6. eforRed- The pellet without IPTG induction after ultrasound.
7. eforRed- Protein sample before affinity chromatography.
8. eforRed- Purified protein sample.
9. eforRed- Protein sample after concentration.

Conclusion
The protein gel proved that the molecular mass of the protein was correct (the molecular mass of eforRed protein is about 27kDa), and more eforRed protein can be obtained with IPTG induction (compare lanes 1, 3, 5 with lanes 2, 4, and 6). The protein purification after nickel affinity chromatography was effective (lane 8). The impurity protein was less than the sample before affinity chromatography (lanes 7, 8).



Fig. 4 TOF MS of eforRed
Conclusion
We performed TOF-Mass Spectrometry on the purified eforRed chromoprotein. The predicted molecular mass of this protein is about 27kDa, and the exact size is 27306.3Da (the value of the highest peak is shown as the molecular weight of eforRed protein). The other lines are impurity proteins, which may because the nickel affinity chromatography did not remove all impurity proteins or the eforRed protein itself degraded into small fragments.

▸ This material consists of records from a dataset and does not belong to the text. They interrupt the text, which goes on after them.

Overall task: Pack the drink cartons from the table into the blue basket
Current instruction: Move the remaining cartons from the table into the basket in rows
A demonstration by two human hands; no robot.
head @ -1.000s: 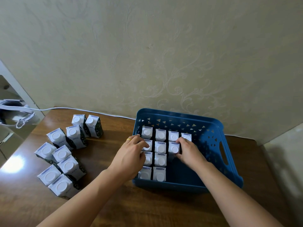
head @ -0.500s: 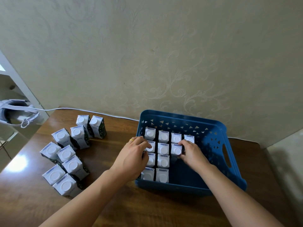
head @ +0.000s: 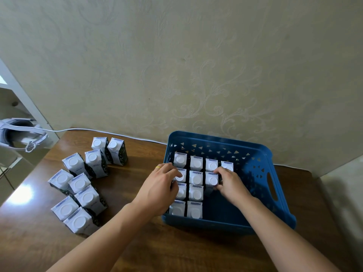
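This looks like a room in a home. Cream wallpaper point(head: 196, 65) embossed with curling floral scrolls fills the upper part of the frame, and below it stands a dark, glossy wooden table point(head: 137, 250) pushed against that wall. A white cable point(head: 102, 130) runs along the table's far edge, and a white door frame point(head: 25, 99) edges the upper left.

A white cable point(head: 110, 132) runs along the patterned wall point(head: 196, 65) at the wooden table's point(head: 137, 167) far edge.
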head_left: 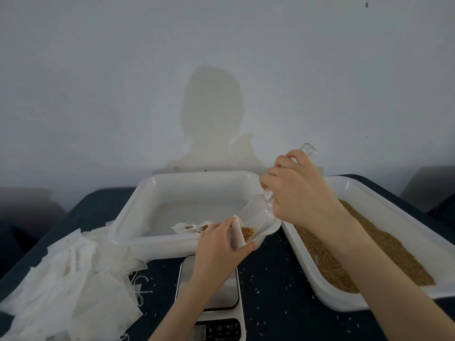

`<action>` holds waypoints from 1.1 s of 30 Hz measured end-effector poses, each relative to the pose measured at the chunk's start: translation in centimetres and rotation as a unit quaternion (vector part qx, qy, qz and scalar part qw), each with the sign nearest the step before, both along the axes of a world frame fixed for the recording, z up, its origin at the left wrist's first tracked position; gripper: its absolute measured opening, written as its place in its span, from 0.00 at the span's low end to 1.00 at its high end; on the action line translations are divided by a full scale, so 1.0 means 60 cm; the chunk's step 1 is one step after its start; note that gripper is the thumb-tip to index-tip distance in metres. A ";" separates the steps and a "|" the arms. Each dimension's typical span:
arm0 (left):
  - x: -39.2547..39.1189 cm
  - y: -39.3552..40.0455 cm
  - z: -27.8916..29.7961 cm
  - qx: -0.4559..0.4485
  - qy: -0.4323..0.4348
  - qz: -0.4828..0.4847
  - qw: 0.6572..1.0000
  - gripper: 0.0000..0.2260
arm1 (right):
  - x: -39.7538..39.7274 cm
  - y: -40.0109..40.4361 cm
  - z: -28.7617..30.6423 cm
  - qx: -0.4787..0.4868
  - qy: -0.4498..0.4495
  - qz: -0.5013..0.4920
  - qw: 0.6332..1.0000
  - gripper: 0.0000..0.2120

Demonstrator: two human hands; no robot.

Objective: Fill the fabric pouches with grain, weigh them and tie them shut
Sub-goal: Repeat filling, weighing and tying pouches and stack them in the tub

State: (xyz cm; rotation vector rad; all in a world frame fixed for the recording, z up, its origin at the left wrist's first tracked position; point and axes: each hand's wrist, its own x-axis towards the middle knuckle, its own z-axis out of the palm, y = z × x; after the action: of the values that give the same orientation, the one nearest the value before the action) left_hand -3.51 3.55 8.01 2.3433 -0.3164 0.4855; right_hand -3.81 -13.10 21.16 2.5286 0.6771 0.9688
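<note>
My left hand (219,244) holds a white fabric pouch (236,236) open above the scale (209,299). My right hand (299,190) grips the handle of a clear plastic scoop (256,212), tilted down with its mouth at the pouch opening. Brown grain (247,233) lies at the scoop's lip, at the pouch mouth. A white tray (394,207) on the right holds a layer of the same brown grain (384,252). One filled pouch (190,227) lies in the middle white tray (172,178).
A heap of empty white pouches (66,286) with loose drawstrings covers the table's left side. Scattered grains dot the dark tabletop (278,303) around the scale. A pale wall rises close behind the trays.
</note>
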 end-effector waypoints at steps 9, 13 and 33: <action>0.005 -0.007 -0.005 -0.009 -0.002 0.015 1.000 0.23 | -0.011 0.023 0.004 -0.006 -0.022 0.045 0.999 0.19; 0.005 -0.008 -0.013 0.000 0.002 0.023 1.000 0.23 | -0.005 0.032 0.005 -0.036 -0.026 0.049 0.998 0.12; 0.000 0.011 0.000 -0.137 0.108 -0.078 0.982 0.16 | 0.043 -0.081 -0.089 0.351 0.223 -0.071 0.907 0.19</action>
State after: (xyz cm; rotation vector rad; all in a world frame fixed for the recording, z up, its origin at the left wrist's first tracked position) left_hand -3.49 4.20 8.04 2.0605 -0.3079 0.1830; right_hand -1.23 -17.98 15.81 3.4406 0.2599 0.6513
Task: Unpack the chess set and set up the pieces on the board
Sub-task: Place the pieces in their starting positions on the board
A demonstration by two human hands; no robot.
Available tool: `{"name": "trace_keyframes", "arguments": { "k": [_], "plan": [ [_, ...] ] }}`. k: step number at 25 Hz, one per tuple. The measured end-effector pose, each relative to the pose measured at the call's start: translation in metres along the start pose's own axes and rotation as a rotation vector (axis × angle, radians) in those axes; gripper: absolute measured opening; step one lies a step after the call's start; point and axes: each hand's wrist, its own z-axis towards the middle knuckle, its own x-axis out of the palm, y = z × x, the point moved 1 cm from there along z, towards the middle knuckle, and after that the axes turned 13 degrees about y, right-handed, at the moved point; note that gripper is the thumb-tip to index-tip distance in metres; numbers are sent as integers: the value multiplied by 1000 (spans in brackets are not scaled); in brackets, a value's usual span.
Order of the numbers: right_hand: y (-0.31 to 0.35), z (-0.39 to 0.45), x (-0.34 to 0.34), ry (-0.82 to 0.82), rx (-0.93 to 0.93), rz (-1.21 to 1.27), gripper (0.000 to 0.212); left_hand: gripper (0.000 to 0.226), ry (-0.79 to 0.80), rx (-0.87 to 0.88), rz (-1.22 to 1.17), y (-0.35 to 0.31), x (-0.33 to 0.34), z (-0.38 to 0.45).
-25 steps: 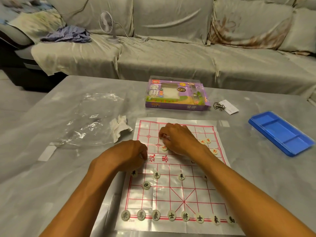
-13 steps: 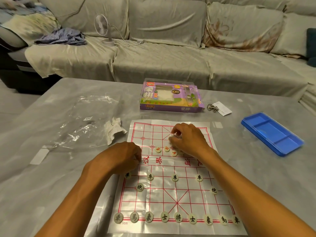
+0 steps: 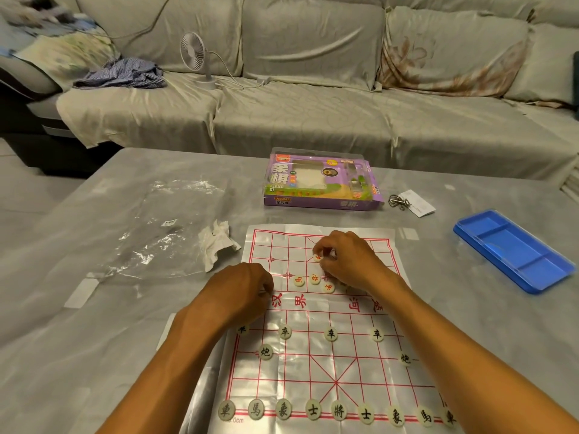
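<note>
Right hand pinches a red piece; left hand rests curled on the board.

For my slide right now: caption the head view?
Right hand pinches a red piece over the board; black pieces already set.

Grey marbled worktop in foreground, glossy, dim even indoor light. Behind it long sofa under wrinkled grey-beige cover, back cushions in row, one cushion with brown floral print. Small white desk fan on seat, cable trailing. Crumpled blue striped cloth at sofa's left end.
</note>
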Motion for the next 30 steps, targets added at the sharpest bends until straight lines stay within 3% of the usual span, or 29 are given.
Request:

Fig. 5 Absorption spectrum of eforRed (190 to 1100nm)
Conclusion
eforRed protein full-wavelength scan profile :
198nm:2.625A      210nm:2.775A      216nm:2.780A      224nm:2.812A
278nm:0.283A      344nm:0.088A      582nm:0.630A      1066nm:0.017A

The above figure showed the absorption spectrum of eforRed (190 to 1100nm). The full-wavelength scan of eforRed protein showed that the strongest absorption peak of eforRed protein occurs at 224nm.

Structural modeling results of the eforRed protein based on Swiss-Model





Fig. 6 The results of the homology and structural modelling protein eforRed
Conclusion
We used Swiss-Model to simulate the three-dimensional structure of eforRed protein. The above figures showed the modeling result of Swiss-Model.